*WHAT IS REQUIRED*. When you reach the line in the data below that contains "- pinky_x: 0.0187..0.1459", please start repeating lines exactly, and stop after the line that contains "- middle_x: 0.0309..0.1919", repeating nothing else.

*SUPPLIED MATERIAL*.
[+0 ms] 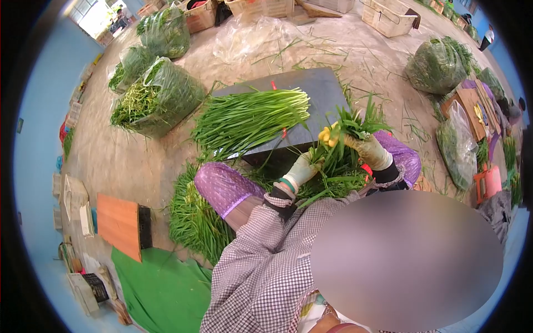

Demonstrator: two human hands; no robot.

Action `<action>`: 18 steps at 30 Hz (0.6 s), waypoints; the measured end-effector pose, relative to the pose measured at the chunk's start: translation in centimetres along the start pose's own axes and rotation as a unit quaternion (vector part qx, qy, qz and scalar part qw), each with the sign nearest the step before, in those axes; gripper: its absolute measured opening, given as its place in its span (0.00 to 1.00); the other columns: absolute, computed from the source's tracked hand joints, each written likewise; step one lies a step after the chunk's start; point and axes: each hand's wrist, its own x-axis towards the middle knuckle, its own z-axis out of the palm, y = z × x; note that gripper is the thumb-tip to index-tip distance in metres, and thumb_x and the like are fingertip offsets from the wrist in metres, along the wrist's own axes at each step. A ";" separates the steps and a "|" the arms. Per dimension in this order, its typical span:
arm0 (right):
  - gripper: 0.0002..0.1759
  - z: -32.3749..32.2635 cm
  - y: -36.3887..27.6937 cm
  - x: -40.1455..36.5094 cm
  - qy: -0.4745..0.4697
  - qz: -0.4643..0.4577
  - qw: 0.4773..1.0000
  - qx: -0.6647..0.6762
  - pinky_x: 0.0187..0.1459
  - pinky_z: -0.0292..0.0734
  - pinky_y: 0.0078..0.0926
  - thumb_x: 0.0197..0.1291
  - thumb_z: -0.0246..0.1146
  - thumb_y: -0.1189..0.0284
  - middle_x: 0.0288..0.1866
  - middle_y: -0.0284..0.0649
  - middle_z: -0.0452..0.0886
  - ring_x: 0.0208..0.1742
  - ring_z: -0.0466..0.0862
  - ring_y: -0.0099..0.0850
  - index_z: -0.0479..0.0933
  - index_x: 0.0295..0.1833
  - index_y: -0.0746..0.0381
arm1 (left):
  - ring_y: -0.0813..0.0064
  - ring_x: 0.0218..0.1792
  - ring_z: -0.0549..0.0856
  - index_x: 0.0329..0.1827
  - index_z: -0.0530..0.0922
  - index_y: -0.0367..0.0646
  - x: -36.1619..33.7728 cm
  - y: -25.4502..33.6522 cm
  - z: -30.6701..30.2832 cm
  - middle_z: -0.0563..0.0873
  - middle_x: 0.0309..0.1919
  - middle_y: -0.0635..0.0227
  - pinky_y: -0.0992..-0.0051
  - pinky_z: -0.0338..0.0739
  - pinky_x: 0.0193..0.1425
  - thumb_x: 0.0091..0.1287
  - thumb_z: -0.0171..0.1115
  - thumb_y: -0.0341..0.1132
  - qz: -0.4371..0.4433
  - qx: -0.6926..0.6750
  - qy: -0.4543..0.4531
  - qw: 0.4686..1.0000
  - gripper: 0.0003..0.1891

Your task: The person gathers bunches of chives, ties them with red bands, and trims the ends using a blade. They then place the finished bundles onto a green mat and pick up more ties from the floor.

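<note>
Your white-gloved left hand (301,170) and white-gloved right hand (373,153) grasp long, narrow green leaves (336,159); likely light, limp, bruisable: grip stem ends gently.

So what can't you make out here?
All in the head view:
- Left hand: some fingertips, hidden by leaves.
- Table: part of its top, hidden under the bunch.
- Whatever lies behind the blurred oval, lower right.
- Crate: its upper part, cut off by the top edge.
- Distant person, upper right: too small to tell what they're doing.

Green stalks (340,160); loose, splayed; in L hand (302,168) & R hand (372,153)
</note>
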 end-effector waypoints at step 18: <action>0.10 0.4 0.1 0.2 0.037 -0.194 0.968 0.155 0.45 0.79 0.25 0.77 0.58 0.70 0.34 0.33 0.80 0.34 0.78 0.23 0.79 0.51 0.66 | 0.50 0.58 0.85 0.67 0.78 0.38 -7.3 6.9 -9.5 0.86 0.57 0.49 0.60 0.79 0.62 0.64 0.67 0.61 -0.232 0.470 -0.148 0.839 0.38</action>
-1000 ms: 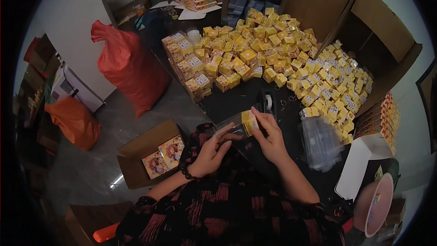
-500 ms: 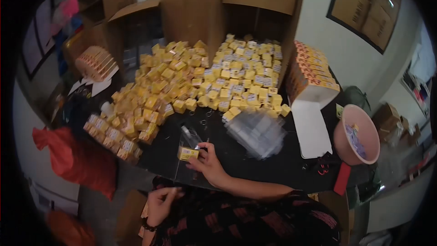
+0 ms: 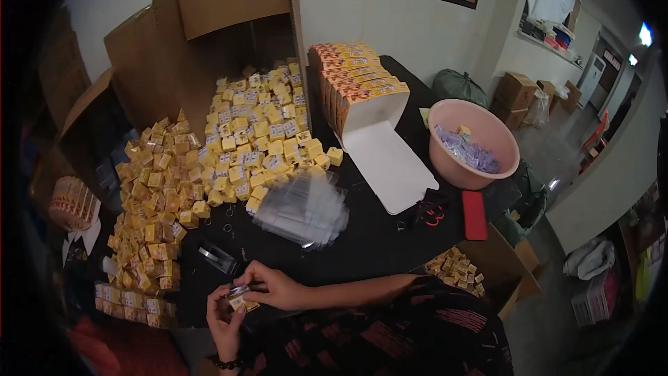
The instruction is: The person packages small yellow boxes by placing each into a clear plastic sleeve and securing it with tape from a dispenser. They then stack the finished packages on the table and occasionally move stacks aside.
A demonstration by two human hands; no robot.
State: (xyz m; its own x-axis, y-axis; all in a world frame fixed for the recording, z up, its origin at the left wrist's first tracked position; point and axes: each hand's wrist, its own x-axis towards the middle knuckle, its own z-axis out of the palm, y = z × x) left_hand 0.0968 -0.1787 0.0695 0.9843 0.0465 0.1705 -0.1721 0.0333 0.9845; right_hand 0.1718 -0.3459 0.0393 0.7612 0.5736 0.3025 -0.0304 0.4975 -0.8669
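Box [image 3: 241,301] pinched between left hand [image 3: 224,317] and right hand [image 3: 277,290], both hands' fingers closed on it.

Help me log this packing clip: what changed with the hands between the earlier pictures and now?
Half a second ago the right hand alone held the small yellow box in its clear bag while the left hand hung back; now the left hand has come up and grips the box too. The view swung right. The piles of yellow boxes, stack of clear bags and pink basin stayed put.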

*WRITTEN RESPONSE*.
  - pinky_x: 0.0187..0.1459
  - pinky_z: -0.0292..0.0734
  - pinky_y: 0.0078..0.0926
  - thumb_x: 0.0197..0.1291
  - thumb_z: -0.0246..0.1146
  - thumb_y: -0.1189..0.0284
  - middle_x: 0.0288..0.1866
  - middle_y: -0.0284..0.0649
  - middle_z: -0.0452..0.0886
  - ring_x: 0.0208..0.1742
  - ring_z: -0.0466..0.0862
  - ring_y: -0.0099..0.0850
  - index_z: -0.0479..0.0933
  - index_x: 0.0295..0.1833
  - index_y: -0.0746..0.0381
arm1 (left):
  - ring_y: -0.0813..0.0064
  - ring_x: 0.0218..0.1792
  - ring_z: -0.0549..0.0856
  - index_x: 0.0329..0.1827
  - index_z: -0.0530..0.0922
  - index_y: -0.0367..0.0646
  - x: -36.1619..33.7728 cm
  - y: -25.4502..33.6522 cm
  - z: -30.6701..30.2832 cm
  - middle_z: -0.0563..0.0873
  - middle_x: 0.0309..0.1919

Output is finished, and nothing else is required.